▸ Required action
Below are entries; print them exactly from the first line through the one containing "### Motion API".
------ Data to use
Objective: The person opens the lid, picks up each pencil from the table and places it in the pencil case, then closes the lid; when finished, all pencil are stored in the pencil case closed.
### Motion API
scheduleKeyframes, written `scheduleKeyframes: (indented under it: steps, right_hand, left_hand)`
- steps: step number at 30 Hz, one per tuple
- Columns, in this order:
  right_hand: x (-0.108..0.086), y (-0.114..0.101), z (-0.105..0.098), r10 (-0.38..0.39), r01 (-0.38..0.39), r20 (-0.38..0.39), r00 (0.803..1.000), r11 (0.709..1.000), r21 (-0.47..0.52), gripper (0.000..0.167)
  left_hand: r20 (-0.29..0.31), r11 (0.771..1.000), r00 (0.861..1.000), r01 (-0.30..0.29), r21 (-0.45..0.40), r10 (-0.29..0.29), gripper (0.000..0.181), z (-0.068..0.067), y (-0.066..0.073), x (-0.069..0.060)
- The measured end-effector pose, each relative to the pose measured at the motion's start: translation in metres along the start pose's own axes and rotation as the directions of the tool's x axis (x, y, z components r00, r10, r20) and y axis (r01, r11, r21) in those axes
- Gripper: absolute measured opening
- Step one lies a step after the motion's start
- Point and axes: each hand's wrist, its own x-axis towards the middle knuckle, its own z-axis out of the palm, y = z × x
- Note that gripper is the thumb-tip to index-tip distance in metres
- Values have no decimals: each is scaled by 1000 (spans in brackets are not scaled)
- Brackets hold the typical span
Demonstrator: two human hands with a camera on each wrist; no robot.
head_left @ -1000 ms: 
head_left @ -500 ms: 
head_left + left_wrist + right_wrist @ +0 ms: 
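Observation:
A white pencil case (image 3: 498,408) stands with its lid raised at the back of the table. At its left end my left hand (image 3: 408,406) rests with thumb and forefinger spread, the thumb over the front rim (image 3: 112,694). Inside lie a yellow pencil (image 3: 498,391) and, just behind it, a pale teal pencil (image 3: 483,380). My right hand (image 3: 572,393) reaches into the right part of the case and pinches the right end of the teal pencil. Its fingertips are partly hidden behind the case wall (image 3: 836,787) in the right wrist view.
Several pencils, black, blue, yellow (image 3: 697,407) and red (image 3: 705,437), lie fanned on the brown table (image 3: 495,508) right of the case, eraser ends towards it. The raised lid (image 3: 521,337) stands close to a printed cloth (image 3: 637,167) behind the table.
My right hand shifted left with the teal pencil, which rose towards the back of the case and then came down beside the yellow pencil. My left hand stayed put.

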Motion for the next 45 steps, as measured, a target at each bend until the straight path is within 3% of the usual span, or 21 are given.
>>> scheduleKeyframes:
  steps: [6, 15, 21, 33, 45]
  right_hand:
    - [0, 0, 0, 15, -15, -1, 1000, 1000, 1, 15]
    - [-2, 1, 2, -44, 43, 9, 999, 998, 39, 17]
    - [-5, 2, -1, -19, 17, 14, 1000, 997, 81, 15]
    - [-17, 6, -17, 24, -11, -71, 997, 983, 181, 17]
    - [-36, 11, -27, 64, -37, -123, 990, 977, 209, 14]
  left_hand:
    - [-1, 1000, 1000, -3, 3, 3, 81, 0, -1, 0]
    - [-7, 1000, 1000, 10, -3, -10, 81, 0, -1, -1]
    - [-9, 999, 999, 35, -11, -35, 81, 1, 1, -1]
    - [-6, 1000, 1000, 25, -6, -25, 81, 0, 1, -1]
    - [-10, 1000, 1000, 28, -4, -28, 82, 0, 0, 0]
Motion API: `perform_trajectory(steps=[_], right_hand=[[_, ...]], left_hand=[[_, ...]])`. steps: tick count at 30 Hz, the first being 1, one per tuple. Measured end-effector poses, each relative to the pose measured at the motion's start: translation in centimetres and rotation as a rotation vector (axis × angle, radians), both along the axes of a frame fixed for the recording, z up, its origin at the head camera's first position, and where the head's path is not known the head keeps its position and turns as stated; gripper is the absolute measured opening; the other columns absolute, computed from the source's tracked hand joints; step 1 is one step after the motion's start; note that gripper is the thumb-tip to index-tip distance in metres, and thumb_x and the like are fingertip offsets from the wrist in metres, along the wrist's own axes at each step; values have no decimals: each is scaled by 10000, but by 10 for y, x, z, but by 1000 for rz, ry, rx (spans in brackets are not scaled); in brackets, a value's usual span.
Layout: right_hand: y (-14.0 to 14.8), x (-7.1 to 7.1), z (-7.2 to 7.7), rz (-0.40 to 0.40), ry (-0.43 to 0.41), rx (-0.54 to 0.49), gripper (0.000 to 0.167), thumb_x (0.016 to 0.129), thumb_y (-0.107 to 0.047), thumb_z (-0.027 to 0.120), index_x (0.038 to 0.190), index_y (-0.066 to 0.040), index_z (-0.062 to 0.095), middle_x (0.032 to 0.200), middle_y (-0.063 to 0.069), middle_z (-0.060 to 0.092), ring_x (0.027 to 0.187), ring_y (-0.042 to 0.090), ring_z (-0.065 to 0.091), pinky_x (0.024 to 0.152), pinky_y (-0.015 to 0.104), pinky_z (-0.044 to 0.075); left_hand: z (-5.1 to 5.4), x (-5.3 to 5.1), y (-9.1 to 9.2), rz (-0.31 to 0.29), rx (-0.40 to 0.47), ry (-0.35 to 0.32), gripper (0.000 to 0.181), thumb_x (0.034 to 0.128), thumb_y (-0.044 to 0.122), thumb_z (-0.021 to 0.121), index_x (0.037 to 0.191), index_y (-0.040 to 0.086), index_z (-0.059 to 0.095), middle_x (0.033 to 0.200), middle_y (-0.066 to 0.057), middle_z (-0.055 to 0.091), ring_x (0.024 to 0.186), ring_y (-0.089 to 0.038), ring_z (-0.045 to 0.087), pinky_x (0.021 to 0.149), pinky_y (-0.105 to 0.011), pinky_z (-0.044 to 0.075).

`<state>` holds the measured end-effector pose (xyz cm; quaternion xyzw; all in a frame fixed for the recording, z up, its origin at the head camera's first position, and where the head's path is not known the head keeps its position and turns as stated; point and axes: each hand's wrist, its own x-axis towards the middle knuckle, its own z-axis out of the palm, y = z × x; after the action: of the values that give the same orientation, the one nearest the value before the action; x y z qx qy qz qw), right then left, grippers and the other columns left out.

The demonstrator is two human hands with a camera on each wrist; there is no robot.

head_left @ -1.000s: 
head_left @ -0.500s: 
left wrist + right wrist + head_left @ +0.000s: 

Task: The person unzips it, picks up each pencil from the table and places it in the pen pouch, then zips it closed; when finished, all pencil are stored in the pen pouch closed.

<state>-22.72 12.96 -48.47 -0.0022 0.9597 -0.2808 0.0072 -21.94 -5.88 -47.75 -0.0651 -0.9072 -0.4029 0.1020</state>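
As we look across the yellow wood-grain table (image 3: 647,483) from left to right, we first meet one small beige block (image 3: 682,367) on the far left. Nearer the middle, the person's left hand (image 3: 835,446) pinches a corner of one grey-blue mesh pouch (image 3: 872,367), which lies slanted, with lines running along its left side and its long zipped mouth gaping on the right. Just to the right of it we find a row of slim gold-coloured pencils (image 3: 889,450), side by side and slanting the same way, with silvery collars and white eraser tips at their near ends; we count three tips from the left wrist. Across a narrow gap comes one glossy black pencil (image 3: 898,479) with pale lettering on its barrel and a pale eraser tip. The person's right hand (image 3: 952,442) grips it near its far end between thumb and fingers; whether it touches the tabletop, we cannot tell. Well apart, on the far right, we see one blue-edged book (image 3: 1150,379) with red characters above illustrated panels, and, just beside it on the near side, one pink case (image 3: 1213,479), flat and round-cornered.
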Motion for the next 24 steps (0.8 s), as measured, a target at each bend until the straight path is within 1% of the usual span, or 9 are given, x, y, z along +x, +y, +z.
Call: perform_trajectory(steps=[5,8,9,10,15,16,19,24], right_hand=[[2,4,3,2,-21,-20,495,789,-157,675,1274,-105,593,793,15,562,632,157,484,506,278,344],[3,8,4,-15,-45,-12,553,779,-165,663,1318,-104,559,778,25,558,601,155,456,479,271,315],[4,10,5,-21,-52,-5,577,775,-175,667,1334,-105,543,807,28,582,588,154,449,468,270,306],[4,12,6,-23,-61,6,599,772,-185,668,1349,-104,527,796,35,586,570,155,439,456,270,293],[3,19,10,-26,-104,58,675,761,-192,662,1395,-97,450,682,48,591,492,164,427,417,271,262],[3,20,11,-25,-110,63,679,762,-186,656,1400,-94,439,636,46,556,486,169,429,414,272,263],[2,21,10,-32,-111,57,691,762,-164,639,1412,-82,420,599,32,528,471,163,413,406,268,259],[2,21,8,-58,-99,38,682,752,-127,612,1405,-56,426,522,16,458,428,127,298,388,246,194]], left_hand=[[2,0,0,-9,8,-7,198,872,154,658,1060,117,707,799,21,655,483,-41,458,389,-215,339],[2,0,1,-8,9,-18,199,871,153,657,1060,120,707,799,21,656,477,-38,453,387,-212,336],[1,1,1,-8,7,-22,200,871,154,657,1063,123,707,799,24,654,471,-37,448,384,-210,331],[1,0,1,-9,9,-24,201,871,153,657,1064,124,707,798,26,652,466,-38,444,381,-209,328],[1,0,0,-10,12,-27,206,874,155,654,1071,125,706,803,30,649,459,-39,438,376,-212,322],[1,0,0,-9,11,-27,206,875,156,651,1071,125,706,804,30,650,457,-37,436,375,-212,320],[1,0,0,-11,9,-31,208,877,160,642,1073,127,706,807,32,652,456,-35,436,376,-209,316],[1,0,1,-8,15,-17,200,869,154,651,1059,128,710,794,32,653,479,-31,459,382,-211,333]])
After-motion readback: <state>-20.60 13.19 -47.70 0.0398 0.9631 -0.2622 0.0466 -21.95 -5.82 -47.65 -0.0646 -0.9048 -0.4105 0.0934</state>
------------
▸ Expected output
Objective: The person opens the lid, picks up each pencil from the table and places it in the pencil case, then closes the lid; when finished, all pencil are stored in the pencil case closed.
### Motion API

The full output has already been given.